In 1930, Foss followed his father as chairman of the board of the New York Trap Rock Corporation. In 1935, he was chairman of the New York State Construction Council. In that capacity, he also served on the New York State Highway Users Conference which was petitioning for better highways. In 1938, he was nominated for membership in the Chamber of Commerce of the State of New York.

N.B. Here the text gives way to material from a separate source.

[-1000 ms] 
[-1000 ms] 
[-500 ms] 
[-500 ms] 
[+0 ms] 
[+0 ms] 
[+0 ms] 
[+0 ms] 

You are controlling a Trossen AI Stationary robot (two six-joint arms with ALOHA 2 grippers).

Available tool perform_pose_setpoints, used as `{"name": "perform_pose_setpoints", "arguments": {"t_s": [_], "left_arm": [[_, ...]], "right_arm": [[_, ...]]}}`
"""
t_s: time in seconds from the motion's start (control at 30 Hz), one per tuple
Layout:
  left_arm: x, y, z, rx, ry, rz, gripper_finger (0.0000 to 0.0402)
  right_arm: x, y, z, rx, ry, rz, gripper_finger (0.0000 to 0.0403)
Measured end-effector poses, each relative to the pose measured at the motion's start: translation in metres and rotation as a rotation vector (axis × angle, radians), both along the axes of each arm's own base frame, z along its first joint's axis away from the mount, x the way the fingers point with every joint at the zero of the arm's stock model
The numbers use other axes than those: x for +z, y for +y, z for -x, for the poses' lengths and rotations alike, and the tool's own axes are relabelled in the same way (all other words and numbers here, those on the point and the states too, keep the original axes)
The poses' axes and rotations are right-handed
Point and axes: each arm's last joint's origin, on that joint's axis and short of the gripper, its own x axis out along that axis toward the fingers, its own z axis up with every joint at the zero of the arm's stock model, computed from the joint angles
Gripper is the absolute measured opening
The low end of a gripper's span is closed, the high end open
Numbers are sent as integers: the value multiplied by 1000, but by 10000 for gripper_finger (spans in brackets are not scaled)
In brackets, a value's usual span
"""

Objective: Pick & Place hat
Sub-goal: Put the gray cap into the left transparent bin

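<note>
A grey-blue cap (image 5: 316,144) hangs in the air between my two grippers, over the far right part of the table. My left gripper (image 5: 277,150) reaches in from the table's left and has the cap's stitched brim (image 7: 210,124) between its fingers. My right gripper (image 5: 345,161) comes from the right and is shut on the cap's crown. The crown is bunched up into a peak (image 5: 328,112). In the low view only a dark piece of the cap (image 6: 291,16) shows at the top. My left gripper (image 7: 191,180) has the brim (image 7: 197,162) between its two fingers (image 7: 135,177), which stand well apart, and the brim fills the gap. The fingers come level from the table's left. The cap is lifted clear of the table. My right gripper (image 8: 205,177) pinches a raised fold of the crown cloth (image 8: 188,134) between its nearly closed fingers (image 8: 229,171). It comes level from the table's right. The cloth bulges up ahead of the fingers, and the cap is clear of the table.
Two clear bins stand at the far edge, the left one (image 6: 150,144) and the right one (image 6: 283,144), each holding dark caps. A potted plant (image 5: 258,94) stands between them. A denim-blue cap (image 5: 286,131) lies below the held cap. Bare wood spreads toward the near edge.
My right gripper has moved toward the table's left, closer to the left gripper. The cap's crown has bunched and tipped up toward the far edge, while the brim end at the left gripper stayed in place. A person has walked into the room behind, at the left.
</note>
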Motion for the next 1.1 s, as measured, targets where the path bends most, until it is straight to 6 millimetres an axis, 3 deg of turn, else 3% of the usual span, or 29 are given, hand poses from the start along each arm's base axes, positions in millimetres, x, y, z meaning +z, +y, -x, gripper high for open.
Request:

In October 1941, the New York Trap Rock Corporation refinanced by releasing $3.5 million in bonds through Smith, Barney & Co. On November 29, 1948, the Department of Justice charged Foss with violating the Sherman Antitrust Act as chairman of the New York Trap Rock Corporation. Also charged were his son, Wilson P. Foss III, who was president of the company, and the vice-president, J. C. Dooley. The Department of Justice alleged that the Trap Rock Corporation had created a monopoly in New York City area, providing nearly 90% of the crushed rock in the area. At that time, the company's sales were more than $4.5 million. In May 1951, a judge ruled against the company, Foss, and Foss III in this case. As part of the consent decree ruling, the company was prohibited from enlarging its holdings for two years and from interfering with their customers use of other vendors.

== Personal ==
Foss married Mary Burns around 1914. They had three children: Mary Foss, Hugh Hill Foss, and Wilson Perkins Foss III. They lived at 155 East 72nd Street in New York City. They also owned a summer home, Conquest Farm, in Centreville, Maryland on the Eastern Shore.

In March 1932, portraits of both Foss and his wife by John Young-Hunter were included in an exhibition in Boston at the Doll and Richards gallery that was organized by Louise Whitfield Carnegie, wife of Andrew Carnegie. The exhibit was also at the American-Anderson gallery in New York City.

His father died in 1930 leaving an estate worth $30 million. Foss served as executor and inherited $275,000 in cash and Under Elms, after his mother's death in 1940. The balance of the estate was to be split evenly amongst Foss and his five siblings after his mother's death. In 1951, Under Elms underwent a zoning variance to become a nursing home run by Daniel V. Kalina and Marcus M. Brown; a condition for Foss to sell the house.

Foss was an active sportsman and member of the Triton Fish and Game Club of Canada. He belonged to the Rockland Country Club, the Saint Nicholas Society of the City of New York, the Union Club of the City of New York, The Yale Club of New York City, and the Yeaman's Hall Club. He was also a 32nd degree Mason. In 1935, he was first vice president of The Hill School Alumni Association. He compiled The Camper's Guide to Quebec "Bush" French which was published by the Triton Club in 1957.

In 1957, he died at the age of 66 from cancer at the Memorial Hospital in New York City. His funeral was held at St. James Episcopal Church on Madison Avenue in New York City.